## Task prompt
For the listing that follows, give again exactly the lines from the one with "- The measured" to the one with "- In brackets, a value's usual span", including both.
The data below:
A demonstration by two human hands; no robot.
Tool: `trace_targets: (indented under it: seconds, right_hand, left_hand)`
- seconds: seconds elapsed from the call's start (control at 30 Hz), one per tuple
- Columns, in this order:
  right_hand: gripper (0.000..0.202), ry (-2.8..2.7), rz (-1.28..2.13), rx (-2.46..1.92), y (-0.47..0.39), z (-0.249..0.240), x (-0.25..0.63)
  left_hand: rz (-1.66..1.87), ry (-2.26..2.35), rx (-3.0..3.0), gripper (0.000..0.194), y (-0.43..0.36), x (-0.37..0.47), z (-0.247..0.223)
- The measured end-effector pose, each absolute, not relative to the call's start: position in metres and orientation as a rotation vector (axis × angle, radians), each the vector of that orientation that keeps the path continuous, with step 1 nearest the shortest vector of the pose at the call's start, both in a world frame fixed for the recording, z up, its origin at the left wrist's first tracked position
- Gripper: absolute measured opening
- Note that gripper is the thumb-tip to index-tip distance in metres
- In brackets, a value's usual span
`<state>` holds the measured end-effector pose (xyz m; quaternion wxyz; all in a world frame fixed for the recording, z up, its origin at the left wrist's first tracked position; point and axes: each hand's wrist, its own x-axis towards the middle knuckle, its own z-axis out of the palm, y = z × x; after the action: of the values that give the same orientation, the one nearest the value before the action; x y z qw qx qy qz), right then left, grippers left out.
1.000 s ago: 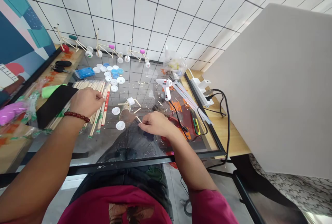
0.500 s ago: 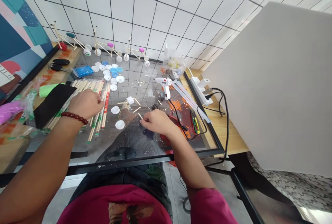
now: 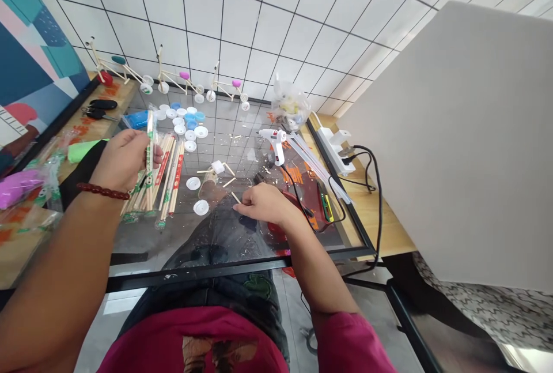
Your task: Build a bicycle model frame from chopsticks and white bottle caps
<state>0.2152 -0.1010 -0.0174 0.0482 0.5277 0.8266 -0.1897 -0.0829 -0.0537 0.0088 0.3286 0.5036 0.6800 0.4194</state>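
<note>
Left hand has a wrapped chopstick pair lifted off the chopstick pile, fingers clenched round it. Right hand pinches a short wooden stick just above the glass counter. Three stick bikes stand finished by the wall; another looks barely begun, w/ bottle caps and glue gun unused nearby.

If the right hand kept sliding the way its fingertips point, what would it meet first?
The right hand points left with a short stick. First in line looks to be the white cap, though depth is uncertain.
</note>
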Motion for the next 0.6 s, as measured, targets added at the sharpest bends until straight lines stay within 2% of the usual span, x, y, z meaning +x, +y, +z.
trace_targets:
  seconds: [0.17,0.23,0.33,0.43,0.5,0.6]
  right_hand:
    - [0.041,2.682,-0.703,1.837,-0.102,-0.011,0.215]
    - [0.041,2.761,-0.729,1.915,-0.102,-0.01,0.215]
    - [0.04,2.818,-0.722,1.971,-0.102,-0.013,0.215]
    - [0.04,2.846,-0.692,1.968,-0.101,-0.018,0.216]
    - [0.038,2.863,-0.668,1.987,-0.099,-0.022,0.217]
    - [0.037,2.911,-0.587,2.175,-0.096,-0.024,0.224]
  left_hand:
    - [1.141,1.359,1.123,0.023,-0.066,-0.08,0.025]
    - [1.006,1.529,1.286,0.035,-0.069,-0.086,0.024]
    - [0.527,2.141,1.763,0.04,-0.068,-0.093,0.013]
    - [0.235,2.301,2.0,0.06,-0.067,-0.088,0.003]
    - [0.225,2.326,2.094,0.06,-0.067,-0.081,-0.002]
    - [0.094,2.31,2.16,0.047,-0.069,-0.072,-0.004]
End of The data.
## Result
- The measured end-effector pose, each absolute, not relative to the call's start: position in metres and orientation as a rotation vector (axis × angle, radians), each the vector of that orientation that keeps the path continuous, with step 1 nearest the shortest vector of the pose at the call's start, both in a world frame fixed for the recording, z up, its origin at the left wrist's first tracked position
- Gripper: absolute measured opening
- Note that gripper is the thumb-tip to index-tip distance in metres
- In brackets, a value's usual span

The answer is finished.